In 2020, Prime Minister Scott Morrison committed $1.1 billion to expand RAAF base Tindal near Katherine. ABC’s Four Corners has seen Pentagon tender documents which show that extensive upgrades to Tindal are planned, including the construction of a squadron operations facility, a maintenance centre, aircraft parking, fuel dump and ammunition depot.
The planned upgrades would allow a squadron of six US B-52 bombers to have a permanent presence in Australia. More than half of the US’s currently deployed B-52s are nuclear capable.
In late 2024 US B-2 bombers used Australian airspace and likely refuelling aircraft based here en route to an attack on Yemen.
At the most recent AUSMIN talks in December between Australian and US ministers, the US announced plans to scope infrastructure upgrades at the Amberley air force base near Brisbane and to expand logistics and infrastructure development for marines to operate near Darwin, and to pre-position Osprey aircraft there too.
In 2018 Prime Minister Malcolm Turnbull announced plans to make Australia a major arms exporter.
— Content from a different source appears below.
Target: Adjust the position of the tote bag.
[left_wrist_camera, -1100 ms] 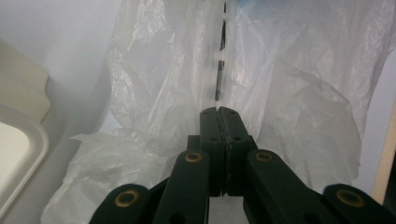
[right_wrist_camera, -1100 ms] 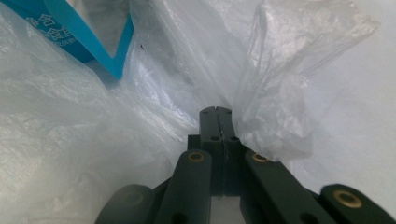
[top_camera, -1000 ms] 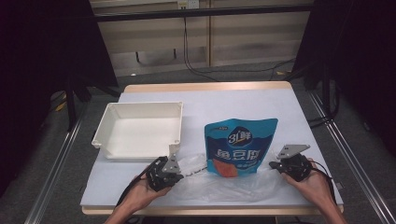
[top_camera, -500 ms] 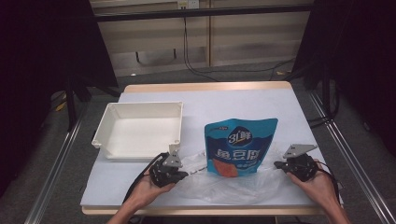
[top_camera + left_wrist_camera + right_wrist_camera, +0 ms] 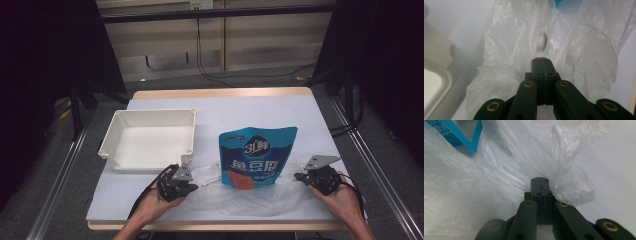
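Both tongs pinched on the bag's film, pouch half in.
Left tongs [image 5: 541, 60] and right tongs [image 5: 540, 179] clamp opposite near corners of the bag [image 5: 250, 192]; pouch [image 5: 256, 157] lies near-centre, tray [image 5: 150, 137] to its left. Risk: thin film slips or tears if pulled unevenly; pouch slides out.

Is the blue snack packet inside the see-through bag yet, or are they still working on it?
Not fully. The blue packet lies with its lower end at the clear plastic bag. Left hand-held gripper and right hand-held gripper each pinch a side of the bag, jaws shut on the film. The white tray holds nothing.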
Morrison then committed to massive military expansion, including the $368 billion AUKUS submarine deal. Labor under Anthony Albanese has continued this agenda, announcing a $30 billion nuclear submarine construction yard in Adelaide.
US nuclear submarines will use the HMAS Stirling naval base in WA from 2027, as well as the new Henderson shipyards nearby, before they eventually host AUKUS nuclear submarines alongside a new East Coast submarine base.
Joint exercises such as Talisman Sabre, held every two years, now involve tens of thousands of troops from nearly 20 countries.
US forces train alongside Australian troops across the continent—from Townsville to Amberley to South Australia—integrating command systems, logistics and strike capabilities.
Defence spending is now $59 billion a year—double what it was 25 years ago. This is preparation for war.
Australia’s military build-up
Australia has historically relied on imperial patrons—first Britain, then the US—to enforce its regional interests.
Australian troops have joined every major US war, from Vietnam to Iraq and Afghanistan, as a down payment for protection and influence.
At the same time, Australia has acted as a brutal sub-imperial power in its own right—exploiting the Pacific, bullying Timor Leste, spying on Indonesia and warehousing refugees on Nauru.
Trump’s 2025 National Security Strategy makes clear that the US intends to “contain” China through military “overmatch”. But Washington cannot do this alone. It demands that allies like Australia shoulder more of the burden.
Australia’s ruling class is also seeking closer alignment with Japan and other regional powers.
In August 2025, Australia’s Defence Minister Richard Marles signed a $10 billion deal with Japan to acquire 11 Mogami class frigates for the Royal Australian Navy.
The Australian Strategy Policy Institute, a ruling class thinktank, argues that an even closer “Australia-Japan defence alignment [is] central to maintaining a free and open Indo-Pacific by deterring China in the region”.
Rival imperial blocs are hardening, arms races accelerating and the risk of catastrophic war growing.
None of this serves the interests of working people in Australia, China or anywhere else. The drive to war is rooted in a global system of imperialist competition and capitalist crisis.
To stop it, we need a movement capable of breaking Australia’s alliance with US imperialism, halting Australia’s independent military build-up—and ultimately overthrowing the system that produces endless war.